Dans l’attente de votre réponse, je vous prie d’agréer, [Civilité], l’expression de mes salutations distinguées.
[Signature]
Ce qui distingue ce courrier d’une première demande
La mention explicite du refus antérieur montre que le salarié mesure les conséquences de sa démarche et ne procède pas par répétition mécanique. L’ouverture sur des conditions modifiées (date de départ, passation, indemnité) signale une volonté de négociation réelle.
L’envoi en recommandé avec accusé de réception reste préférable. Il crée une trace datée, utile si le dossier évolue vers d’autres modes de rupture du contrat.
Négociation après refus : les leviers concrets du salarié
Le second courrier ne suffit pas toujours. La relance écrite ouvre la porte, mais c’est l’entretien qui fait avancer la négociation.

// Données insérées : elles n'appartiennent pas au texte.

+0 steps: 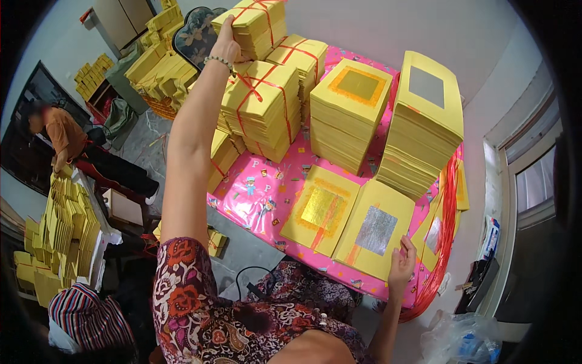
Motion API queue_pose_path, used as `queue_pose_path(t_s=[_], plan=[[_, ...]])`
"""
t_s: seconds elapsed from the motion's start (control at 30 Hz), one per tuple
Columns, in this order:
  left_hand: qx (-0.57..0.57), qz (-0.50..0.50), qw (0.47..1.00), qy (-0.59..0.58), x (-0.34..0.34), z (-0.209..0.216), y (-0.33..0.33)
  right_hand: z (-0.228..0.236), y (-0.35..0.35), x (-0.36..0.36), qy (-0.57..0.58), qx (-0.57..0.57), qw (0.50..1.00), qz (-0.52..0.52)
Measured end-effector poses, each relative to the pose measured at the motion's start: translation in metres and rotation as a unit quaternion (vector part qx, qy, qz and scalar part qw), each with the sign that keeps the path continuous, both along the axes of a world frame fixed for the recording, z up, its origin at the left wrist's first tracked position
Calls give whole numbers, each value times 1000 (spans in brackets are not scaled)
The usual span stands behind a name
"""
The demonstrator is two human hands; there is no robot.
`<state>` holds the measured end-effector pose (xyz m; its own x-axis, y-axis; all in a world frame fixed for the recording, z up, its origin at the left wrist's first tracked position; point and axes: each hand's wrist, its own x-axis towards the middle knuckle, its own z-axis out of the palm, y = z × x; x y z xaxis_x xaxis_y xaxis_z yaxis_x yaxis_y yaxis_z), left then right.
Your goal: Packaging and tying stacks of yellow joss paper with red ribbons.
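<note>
My left arm reaches to the far side of the pink-covered table. There my left hand (227, 43) grips the near left side of a bundle of yellow paper (257, 25) tied crosswise with red ribbon, above other tied bundles (259, 97). Close to me lie two low piles side by side: yellow paper with a gold foil square (321, 205) and yellow paper with a silver foil square (374, 229). A strip of red ribbon shows across each. My right hand (401, 262) rests at the right edge of the silver-foil pile, fingers extended and holding nothing.
Tall untied stacks of gold-foil paper (348, 115) and silver-foil paper (424, 127) stand behind the low piles. Loose red ribbons (447, 224) hang over the table's right edge. At left, another person (65, 133) stands by a table heaped with yellow paper (66, 224).
</note>
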<state>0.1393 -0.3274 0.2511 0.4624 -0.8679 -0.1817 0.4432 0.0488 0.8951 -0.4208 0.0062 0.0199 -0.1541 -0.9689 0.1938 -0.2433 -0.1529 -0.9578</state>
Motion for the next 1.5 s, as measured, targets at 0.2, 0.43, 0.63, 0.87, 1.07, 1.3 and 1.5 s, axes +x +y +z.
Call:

Le salarié peut proposer un délai de départ plus long pour faciliter le recrutement d’un remplaçant. Il peut aussi accepter une indemnité de rupture conventionnelle au plancher légal (calculée sur la base de l’ancienneté), si le frein identifié est financier. À l’inverse, si l’employeur souhaite lui aussi une séparation mais hésite sur la forme, rappeler que la rupture conventionnelle offre un cadre sécurisé pour les deux parties peut faire basculer la décision.
Un salarié peut se faire assister lors de l’entretien de rupture conventionnelle par un membre du personnel ou, en l’absence de représentant du personnel dans l’entreprise, par un conseiller extérieur inscrit sur une liste officielle. Cette possibilité, prévue par le Code du travail, reste sous-utilisée alors qu’elle structure la discussion.
Alternatives à la rupture conventionnelle en cas de second refus
Si le refus persiste après la relance, le salarié conserve d’autres options. La démission reste possible, mais elle prive en principe du droit aux allocations chômage (sauf cas de démission légitime). Le salarié peut aussi consulter un avocat en droit du travail pour évaluer si la situation relève d’un manquement de l’employeur justifiant une prise d’acte de la rupture ou une résiliation judiciaire du contrat.
Ces voies sont plus conflictuelles et comportent des aléas. La rupture conventionnelle reste, quand elle aboutit, le mode de séparation le moins risqué pour les deux parties.
Un dernier élément à intégrer dans le calendrier de toute négociation : les règles d’indemnisation chômage après rupture conventionnelle ont évolué ces dernières années, avec une tendance à la réduction des durées d’indemnisation. Anticiper ce paramètre renforce la crédibilité de la demande auprès de l’employeur, car il montre que le salarié a pesé sa décision en connaissance de cause.